§ **Your task**: Everything from the line containing "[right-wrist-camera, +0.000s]" through the line containing "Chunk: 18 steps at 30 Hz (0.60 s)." in the listing below should be copied exactly, and nothing more.
____
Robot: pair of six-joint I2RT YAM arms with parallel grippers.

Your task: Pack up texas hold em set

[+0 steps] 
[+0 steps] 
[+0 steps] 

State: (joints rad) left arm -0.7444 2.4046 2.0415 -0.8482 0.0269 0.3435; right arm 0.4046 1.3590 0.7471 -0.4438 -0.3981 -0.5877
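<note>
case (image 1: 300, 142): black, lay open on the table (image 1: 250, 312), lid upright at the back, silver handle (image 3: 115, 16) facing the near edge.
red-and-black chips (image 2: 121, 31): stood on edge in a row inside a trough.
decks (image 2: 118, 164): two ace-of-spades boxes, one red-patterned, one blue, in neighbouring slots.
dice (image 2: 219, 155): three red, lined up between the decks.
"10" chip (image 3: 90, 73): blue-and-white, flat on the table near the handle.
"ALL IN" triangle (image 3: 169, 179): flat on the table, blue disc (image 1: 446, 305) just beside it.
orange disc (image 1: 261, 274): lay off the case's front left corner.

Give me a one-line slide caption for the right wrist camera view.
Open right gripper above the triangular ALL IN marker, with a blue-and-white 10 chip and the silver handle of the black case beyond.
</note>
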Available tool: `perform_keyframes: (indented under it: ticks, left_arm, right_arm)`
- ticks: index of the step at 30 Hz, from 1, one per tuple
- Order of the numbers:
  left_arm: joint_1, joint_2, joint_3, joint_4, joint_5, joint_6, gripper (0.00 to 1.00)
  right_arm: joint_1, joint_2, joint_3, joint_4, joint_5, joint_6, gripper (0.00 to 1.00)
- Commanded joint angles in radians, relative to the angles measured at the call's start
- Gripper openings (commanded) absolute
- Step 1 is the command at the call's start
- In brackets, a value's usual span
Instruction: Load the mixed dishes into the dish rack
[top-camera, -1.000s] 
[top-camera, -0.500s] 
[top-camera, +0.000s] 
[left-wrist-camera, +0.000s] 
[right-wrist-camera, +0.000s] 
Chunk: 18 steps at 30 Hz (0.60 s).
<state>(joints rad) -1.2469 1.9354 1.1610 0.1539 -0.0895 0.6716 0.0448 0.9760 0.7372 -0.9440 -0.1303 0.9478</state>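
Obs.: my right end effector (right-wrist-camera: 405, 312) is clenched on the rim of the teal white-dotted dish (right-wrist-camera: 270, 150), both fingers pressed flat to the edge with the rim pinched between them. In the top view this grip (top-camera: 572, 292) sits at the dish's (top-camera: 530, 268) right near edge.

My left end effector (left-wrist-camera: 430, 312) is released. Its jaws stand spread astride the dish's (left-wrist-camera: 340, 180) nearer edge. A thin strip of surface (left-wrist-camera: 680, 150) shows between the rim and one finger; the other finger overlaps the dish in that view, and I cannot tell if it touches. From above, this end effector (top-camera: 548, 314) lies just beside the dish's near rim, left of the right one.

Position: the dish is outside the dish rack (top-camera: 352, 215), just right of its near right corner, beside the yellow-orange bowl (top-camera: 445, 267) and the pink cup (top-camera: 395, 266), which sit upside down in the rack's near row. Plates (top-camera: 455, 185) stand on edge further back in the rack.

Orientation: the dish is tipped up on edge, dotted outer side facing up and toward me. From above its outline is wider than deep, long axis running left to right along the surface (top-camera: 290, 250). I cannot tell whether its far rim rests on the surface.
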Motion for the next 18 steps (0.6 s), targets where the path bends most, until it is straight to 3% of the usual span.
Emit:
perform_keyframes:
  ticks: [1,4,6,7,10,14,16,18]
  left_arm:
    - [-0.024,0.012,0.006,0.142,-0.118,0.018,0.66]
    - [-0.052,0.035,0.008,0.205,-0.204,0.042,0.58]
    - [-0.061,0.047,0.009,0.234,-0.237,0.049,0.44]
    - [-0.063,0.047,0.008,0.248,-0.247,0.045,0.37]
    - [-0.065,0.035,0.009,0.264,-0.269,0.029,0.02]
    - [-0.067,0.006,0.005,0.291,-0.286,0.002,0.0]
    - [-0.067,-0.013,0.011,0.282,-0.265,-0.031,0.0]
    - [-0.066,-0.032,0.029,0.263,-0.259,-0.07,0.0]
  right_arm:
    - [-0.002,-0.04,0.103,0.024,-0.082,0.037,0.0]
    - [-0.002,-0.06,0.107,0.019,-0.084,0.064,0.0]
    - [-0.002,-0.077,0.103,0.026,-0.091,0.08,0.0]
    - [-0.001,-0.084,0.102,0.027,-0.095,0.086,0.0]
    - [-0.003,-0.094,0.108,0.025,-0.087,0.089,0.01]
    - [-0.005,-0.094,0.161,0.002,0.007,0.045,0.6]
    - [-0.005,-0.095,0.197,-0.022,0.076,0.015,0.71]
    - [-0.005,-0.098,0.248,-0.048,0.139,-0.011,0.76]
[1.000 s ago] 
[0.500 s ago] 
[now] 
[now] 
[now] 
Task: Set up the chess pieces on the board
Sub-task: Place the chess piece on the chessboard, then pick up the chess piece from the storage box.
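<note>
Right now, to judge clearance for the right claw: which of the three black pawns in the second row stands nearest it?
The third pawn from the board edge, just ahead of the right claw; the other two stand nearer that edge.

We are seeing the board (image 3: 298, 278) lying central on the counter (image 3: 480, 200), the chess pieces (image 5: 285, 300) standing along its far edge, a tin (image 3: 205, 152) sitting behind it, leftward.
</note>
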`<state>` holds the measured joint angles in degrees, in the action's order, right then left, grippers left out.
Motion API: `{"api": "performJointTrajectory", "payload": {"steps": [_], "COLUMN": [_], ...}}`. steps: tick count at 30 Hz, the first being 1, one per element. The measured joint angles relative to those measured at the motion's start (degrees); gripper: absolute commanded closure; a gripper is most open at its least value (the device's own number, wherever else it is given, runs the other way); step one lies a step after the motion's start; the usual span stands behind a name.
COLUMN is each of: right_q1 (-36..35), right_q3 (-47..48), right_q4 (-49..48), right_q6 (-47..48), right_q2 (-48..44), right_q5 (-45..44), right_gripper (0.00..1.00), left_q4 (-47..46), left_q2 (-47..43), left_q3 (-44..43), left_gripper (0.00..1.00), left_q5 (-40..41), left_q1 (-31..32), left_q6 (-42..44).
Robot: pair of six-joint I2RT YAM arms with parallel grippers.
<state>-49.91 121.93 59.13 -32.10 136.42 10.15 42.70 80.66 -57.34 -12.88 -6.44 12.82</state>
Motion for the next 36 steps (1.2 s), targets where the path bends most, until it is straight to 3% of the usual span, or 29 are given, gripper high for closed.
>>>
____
§ **Response to this task**:
[right-wrist-camera, +0.000s] 
Chunk: 18 steps at 30 Hz (0.60 s).

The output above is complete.